Einer Sturmböe gleich wollten diese Worte Zaverrisstras Ärger blähen, doch im Angesicht der Verzweiflung raffte sein Gemüt zusammen. Also setzte er sich auf die roten Buchclubleinenstufen und sprach, den Kummervollen tröstend mit dem Arm umfangend: „Ruchlos war Dein Tun, Bücherschänder. Doch ehrt Dich Dein Gewissen, das Dich mit Spießen und Steckenhieben zum Bußgang auf den Bücherberg gejagt. Wenn mich auch Dein Schmerz nicht dauert.

Schlag fester, rufe ich dem Gewissen zu! Ziere seinen Rücken mit einem gekreuzten klaffend roten Muster und gib tüchtig Salz hinein!
So ist meine Barmherzigkeit.

Bohre in sein Innerstes, Gewissen! Bis in die Frevelwurzel senke Deinen Stachel und kralle Dich mit Widerhaken!
So ist meine Gnade.

Brenne ihn! Spritze ätzende Säure aus Deiner Blase tief in seine Seele, dass sie rauchend dies Geschwür auffrisst!
So ist mein Verzeihen.“

Unter des Weisen Unerbittlichkeit gekrümmt, erwiderte des Fischers schwache Büßerstimme: „Grausam ist Zaverrisstras Richterspruch, doch beuge ich mich der verdienten Sühne.“

Laut lachte Zaverrisstra auf: „Richterspruch? Verdiente Sühne? Was redest Du mir vom Richten und vom Sühnen! Ist es neuerdings unter den Menschen Sitte, die Siechen auf ein Rad zu flechten?
Was Dir ein Urteil scheint, ist Rezeptur, den Krebs zu tilgen, soll den Todgeweihten retten.

Ein vertrauter Feind ist mir diese Wucherung, Ausgeburt des Überflusses, die sich so klein und zart im Gemüt einnistet, heimlich schwellend das Gedärm umschlingt, Sattheit gaukelt auch nach kleinstem Happen, dieweil der Geist vor Hunger schreit. Leicht Verdaulichem gewährt er zunächst Passage, bald jedoch verschließt er Dich mit erdrückender Masse:

Der Überdruss!“

Aufgesprungen, stand Zaverrisstra reckengleich am Abgrund, rief mit grimmgefurchter Stirn des alten Widersachers Namen in den Wind.

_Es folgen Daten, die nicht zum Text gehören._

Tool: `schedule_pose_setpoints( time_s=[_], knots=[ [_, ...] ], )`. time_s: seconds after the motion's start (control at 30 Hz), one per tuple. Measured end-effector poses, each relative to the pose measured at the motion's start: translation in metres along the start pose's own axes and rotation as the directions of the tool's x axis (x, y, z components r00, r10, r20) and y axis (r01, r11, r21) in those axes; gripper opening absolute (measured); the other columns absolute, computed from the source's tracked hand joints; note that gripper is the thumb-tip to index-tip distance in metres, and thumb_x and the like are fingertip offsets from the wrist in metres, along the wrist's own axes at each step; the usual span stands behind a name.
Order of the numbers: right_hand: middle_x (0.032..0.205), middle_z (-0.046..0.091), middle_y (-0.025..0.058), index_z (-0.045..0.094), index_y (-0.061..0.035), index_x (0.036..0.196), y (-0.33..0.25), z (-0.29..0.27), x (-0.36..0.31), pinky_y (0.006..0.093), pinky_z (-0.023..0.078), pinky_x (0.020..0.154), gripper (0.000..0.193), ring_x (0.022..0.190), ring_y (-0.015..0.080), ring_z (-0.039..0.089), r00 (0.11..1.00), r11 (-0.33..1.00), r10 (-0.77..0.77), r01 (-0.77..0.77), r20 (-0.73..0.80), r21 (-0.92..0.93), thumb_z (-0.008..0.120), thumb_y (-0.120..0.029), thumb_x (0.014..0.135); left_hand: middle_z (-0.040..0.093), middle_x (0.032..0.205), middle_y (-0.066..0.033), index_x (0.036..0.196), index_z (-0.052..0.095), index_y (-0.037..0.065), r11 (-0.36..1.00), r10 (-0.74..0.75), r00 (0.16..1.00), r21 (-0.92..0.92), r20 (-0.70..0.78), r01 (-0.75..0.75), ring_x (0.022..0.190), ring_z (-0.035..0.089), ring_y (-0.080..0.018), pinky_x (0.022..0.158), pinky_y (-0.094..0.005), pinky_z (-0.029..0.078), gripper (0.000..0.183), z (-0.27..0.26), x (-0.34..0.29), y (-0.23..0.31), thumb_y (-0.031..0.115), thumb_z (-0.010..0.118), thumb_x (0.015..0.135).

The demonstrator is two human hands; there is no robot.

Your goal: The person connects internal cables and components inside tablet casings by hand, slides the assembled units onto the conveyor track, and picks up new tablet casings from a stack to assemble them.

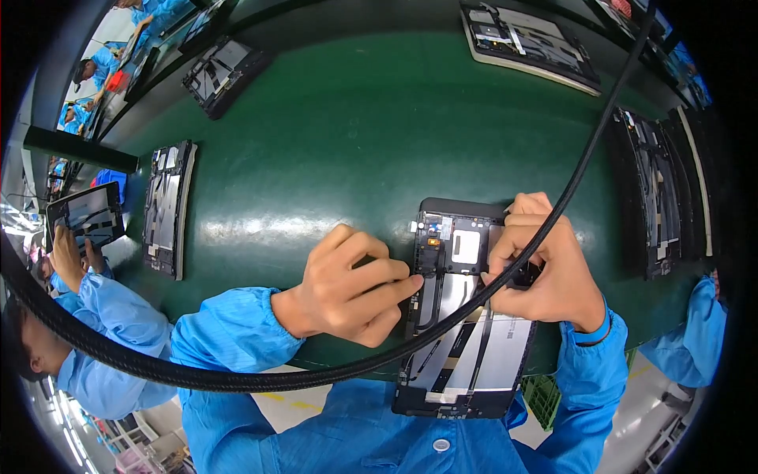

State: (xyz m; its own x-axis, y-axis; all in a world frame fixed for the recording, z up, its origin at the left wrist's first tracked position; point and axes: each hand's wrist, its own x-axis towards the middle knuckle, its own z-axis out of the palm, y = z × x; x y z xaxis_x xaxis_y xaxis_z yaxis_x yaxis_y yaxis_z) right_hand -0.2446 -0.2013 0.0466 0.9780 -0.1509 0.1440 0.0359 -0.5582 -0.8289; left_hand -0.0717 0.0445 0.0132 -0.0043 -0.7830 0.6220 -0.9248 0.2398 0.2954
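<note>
Between both hands, reaching past near edge of glossy dark-green tabletop (316, 150): opened, flat, rectangular tablet-like device (466, 359), black-framed, silver-grey inside. At its upper left edge: bare left hand (351, 292), fingers loosely curled, one fingertip at frame; cannot tell whether gripping edge. Over its upper right part: bare right hand (557, 272), fingers bent close together; cannot tell whether pinching anything. Across view, in front of device: thick black braided cable (387, 357).

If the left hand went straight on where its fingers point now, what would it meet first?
Probably the left edge of the opened tablet; the left hand looks to be right at it, contact unclear.
</note>
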Motion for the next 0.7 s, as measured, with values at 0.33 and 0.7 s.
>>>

„Auch mich hat er einst mit seiner trügerischen Fülle zum Sterben ausgehungert. Schon lag ich, mit schwellender Leere angefüllt, auf meinem Lektürehügel, zu schwach, mich selbst zu nähren.

Als mich Geiers Schatten küsste.

Mich bäumend unter der Kadavergier des Vogelblickes krallte ich in die Überfülle, jedoch vergeblich schlingend: eitergelber Ekel würgte aus dem Überdruss den Schlund empor und schwemmte Halbzerkautes aus dem sauren Mund.

Tiefer zog Geier seine Kreise, fast streiften mich seine Schwingen.
Ich tobte, fluchte diesem Todesengel!
Der geduldig meiner Schwäche harrte.
Oh, wie der Hunger in mir brannte!
Sinnlos wurde mir mit einem Male meine matte Wehr, die doch nur meine Pein bewahrte, so lud ich endlich Geier zur Atzung an mir ein, dass beide nicht länger Hunger litten: Er erhörte mich.“

Zaverrisstras Blick brachte aus vergangener Ferne ein Lächeln mit, das er dem gebannten Lauscher schenkte.

„Gellend schrie ich meine Qual hinaus, als sein scharfer Schnabel reißend in mich fuhr, doch der Chirurg grub ungerührt mit tiefen Hieben nach der Wucherung und fraß den Krebs mit Wohlbehagen. Er tilgte gründlich, putzte die Wunde blank, bis ich roh und makellos pulsierend vor ihm lag.

Also heilte Geier Zaverrisstra.“

Das Strahlen Zaverrisstras lockte Hoffnung in die gedrückte Dunkelheit des Überdrossenen, erhellte zaghaft sein Gesicht.

„Wenn ich solchen Wundarzt fände,“ stieß er hervor.

„Was jammerst Du noch länger? Auf den Büchergipfel! Dort findest Du den Tumorphagen und gewählte Kost, die dem wunden Geist hernach die Kraft zu Heilung gibt.“

Nachdem er dem Siechen so den Steig gewiesen, eilte Zaverrisstra weiter talwärts, wo die Welt sehnend seiner harrte – ohne es zu ahnen.